» **About this exercise**
Please output the listing that follows exactly, but keep all images out.

-----

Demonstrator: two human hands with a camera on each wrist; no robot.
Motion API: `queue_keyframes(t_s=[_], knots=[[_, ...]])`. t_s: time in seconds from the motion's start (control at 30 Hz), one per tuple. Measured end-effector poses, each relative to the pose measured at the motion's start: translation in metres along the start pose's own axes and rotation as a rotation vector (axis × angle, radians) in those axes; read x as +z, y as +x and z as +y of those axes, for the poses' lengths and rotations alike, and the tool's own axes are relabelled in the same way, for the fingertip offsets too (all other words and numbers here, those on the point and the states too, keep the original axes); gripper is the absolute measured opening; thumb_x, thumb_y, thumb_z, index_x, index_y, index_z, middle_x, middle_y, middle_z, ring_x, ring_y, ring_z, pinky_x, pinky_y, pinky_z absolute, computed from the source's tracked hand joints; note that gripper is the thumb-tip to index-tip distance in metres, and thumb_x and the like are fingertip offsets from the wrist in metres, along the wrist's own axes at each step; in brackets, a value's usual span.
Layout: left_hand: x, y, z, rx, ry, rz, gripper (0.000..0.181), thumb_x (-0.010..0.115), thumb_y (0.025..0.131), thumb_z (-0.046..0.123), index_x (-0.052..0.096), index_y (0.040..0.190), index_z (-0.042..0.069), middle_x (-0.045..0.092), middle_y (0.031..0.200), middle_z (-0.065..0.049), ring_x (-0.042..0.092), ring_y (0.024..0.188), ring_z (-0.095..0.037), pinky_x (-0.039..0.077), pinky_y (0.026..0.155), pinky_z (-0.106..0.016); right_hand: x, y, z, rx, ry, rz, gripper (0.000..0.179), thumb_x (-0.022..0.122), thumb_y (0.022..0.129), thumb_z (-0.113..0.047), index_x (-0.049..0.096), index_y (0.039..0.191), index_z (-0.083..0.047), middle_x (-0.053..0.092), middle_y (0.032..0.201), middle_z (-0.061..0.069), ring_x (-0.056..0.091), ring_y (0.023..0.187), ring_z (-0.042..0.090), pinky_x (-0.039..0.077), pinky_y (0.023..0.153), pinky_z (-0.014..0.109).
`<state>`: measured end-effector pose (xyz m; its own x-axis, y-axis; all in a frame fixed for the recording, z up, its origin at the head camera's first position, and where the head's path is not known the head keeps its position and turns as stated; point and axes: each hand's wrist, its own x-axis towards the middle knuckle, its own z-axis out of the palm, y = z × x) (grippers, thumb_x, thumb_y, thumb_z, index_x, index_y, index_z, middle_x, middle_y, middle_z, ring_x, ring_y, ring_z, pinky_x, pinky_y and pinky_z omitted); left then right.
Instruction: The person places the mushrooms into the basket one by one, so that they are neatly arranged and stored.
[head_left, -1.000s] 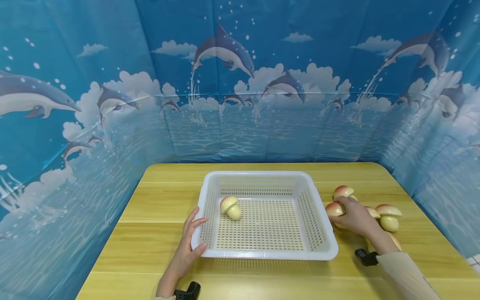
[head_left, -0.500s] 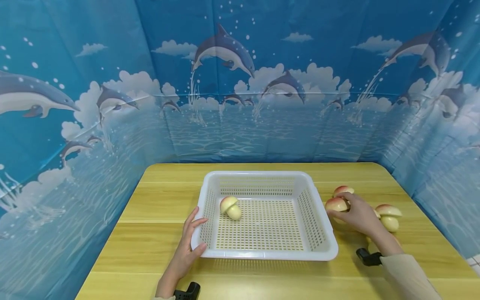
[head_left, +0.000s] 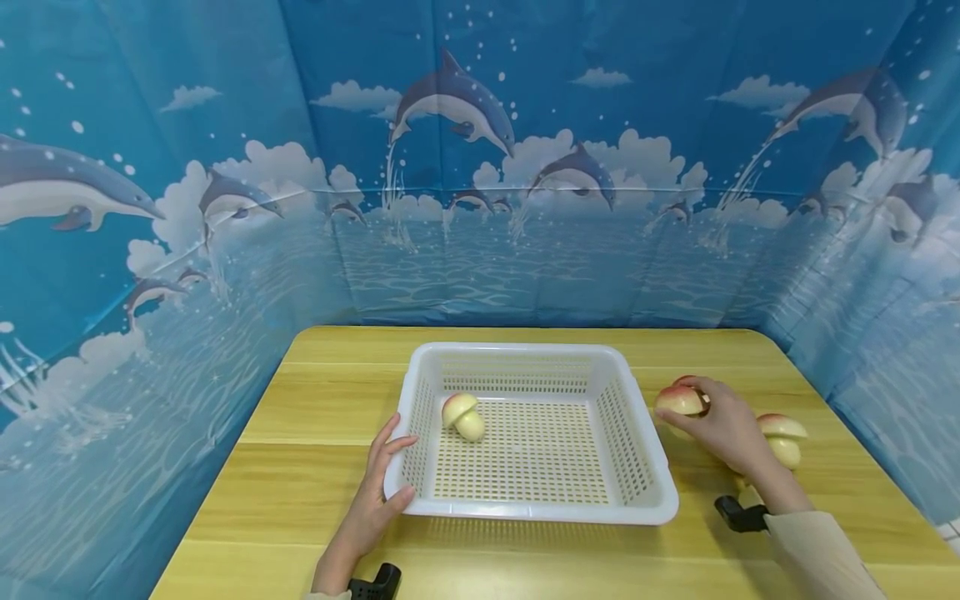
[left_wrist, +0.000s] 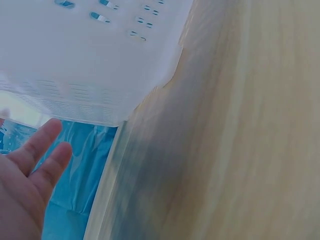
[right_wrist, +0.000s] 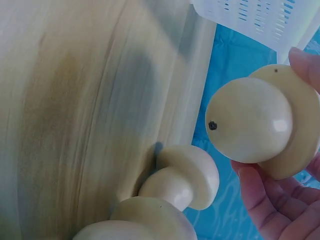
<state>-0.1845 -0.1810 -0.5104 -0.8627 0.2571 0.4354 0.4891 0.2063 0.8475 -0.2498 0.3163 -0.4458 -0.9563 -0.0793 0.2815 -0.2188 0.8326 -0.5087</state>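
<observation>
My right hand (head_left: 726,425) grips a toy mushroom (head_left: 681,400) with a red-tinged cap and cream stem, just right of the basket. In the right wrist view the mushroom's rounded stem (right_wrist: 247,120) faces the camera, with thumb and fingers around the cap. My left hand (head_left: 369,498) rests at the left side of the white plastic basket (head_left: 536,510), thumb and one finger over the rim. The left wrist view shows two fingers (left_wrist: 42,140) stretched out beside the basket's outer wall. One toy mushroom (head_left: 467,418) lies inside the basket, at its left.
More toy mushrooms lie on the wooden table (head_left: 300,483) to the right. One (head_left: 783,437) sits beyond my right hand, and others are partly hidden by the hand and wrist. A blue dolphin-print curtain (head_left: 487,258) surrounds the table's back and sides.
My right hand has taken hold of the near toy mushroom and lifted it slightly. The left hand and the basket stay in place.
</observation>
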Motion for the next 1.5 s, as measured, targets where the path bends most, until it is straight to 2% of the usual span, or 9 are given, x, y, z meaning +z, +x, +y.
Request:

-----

» **Reply to the task**
Demonstrator: two human hands with a camera on each wrist; no robot.
Motion API: `queue_keyframes(t_s=[_], knots=[[_, ...]])`. t_s: time in seconds from the motion's start (control at 30 Hz), one per tuple. Measured end-effector poses, each relative to the pose measured at the motion's start: translation in metres along the start pose's own axes and rotation as a rotation vector (axis × angle, radians) in those axes; read x as +z, y as +x and z as +y of those axes, for the poses' lengths and rotations alike, and the tool's own axes are relabelled in the same way, for the fingertip offsets too (all other words and numbers here, those on the point and the states too, keep the original axes); gripper is the absolute measured opening; thumb_x, thumb_y, thumb_z, index_x, index_y, index_z, middle_x, middle_y, middle_z, ring_x, ring_y, ring_z, pinky_x, pinky_y, pinky_z absolute, computed from the source's tracked hand joints; note that gripper is the thumb-tip to index-tip distance in metres, and thumb_x and the like are fingertip offsets from the wrist in metres, along the wrist's own axes at each step; in brackets, a value's usual span.
Layout: left_hand: x, y, z, rx, ry, rz, gripper (0.000..0.181), thumb_x (-0.010..0.115), thumb_y (0.025..0.131), thumb_z (-0.046..0.123), index_x (-0.052..0.096), index_y (0.040..0.190), index_z (-0.042..0.069), middle_x (-0.045..0.092), middle_y (0.031..0.200), middle_z (-0.065..0.049), ring_x (-0.042..0.092), ring_y (0.024..0.188), ring_z (-0.095..0.037), pinky_x (-0.039..0.077), pinky_y (0.026..0.155), pinky_z (-0.106..0.016); right_hand: x, y, z, rx, ry, rz, gripper (0.000..0.179), thumb_x (-0.022..0.122), thumb_y (0.022..0.129), thumb_z (-0.113..0.047), index_x (-0.049..0.096), index_y (0.039..0.191), index_z (-0.083..0.047), middle_x (-0.053..0.092), middle_y (0.032..0.201), middle_z (-0.061..0.069), ring_x (-0.056..0.091), ring_y (0.023..0.187), ring_z (-0.042..0.090), pinky_x (-0.039..0.077), pinky_y (0.023..0.153), pinky_z (-0.014..0.109).
`<state>`: measured end-effector pose (xyz m; its own x-axis, y-axis; all in a frame fixed for the recording, z up, its origin at the head camera's first position, and where the head's path is not known the head keeps its position and turns as stated; point and axes: each hand's wrist, its own x-axis towards the middle knuckle, its own z-axis out of the palm, y = z × x) (grippers, thumb_x, thumb_y, thumb_z, index_x, index_y, index_z, middle_x, middle_y, middle_z, ring_x, ring_y, ring_z, pinky_x, pinky_y and pinky_z omitted); left then right.
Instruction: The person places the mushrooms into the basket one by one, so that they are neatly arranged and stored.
[head_left, -1.000s] 
[head_left, -0.500s] 
[head_left, +0.000s] 
[left_wrist, +0.000s] 
[right_wrist, +0.000s] 
<state>-0.1845 -0.1810 -0.5104 -0.8627 0.2571 0.4354 0.4891 0.2063 0.8475 -0.2498 0.3163 -0.4458 -0.9563 -0.0793 0.2815 -0.2188 0.8326 -0.5087</state>
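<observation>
My right hand (head_left: 726,425) grips a toy mushroom (head_left: 681,400) with a red-tinged cap and cream stem, just right of the basket. In the right wrist view the mushroom's rounded stem (right_wrist: 247,120) faces the camera, with thumb and fingers around the cap. My left hand (head_left: 369,498) rests at the left side of the white plastic basket (head_left: 536,510), thumb and one finger over the rim. The left wrist view shows two fingers (left_wrist: 42,140) stretched out beside the basket's outer wall. One toy mushroom (head_left: 467,418) lies inside the basket, at its left.
More toy mushrooms lie on the wooden table (head_left: 300,483) to the right. One (head_left: 783,437) sits beyond my right hand, and others are partly hidden by the hand and wrist. A blue dolphin-print curtain (head_left: 487,258) surrounds the table's back and sides.
My right hand has taken hold of the near toy mushroom and lifted it slightly. The left hand and the basket stay in place.
</observation>
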Motion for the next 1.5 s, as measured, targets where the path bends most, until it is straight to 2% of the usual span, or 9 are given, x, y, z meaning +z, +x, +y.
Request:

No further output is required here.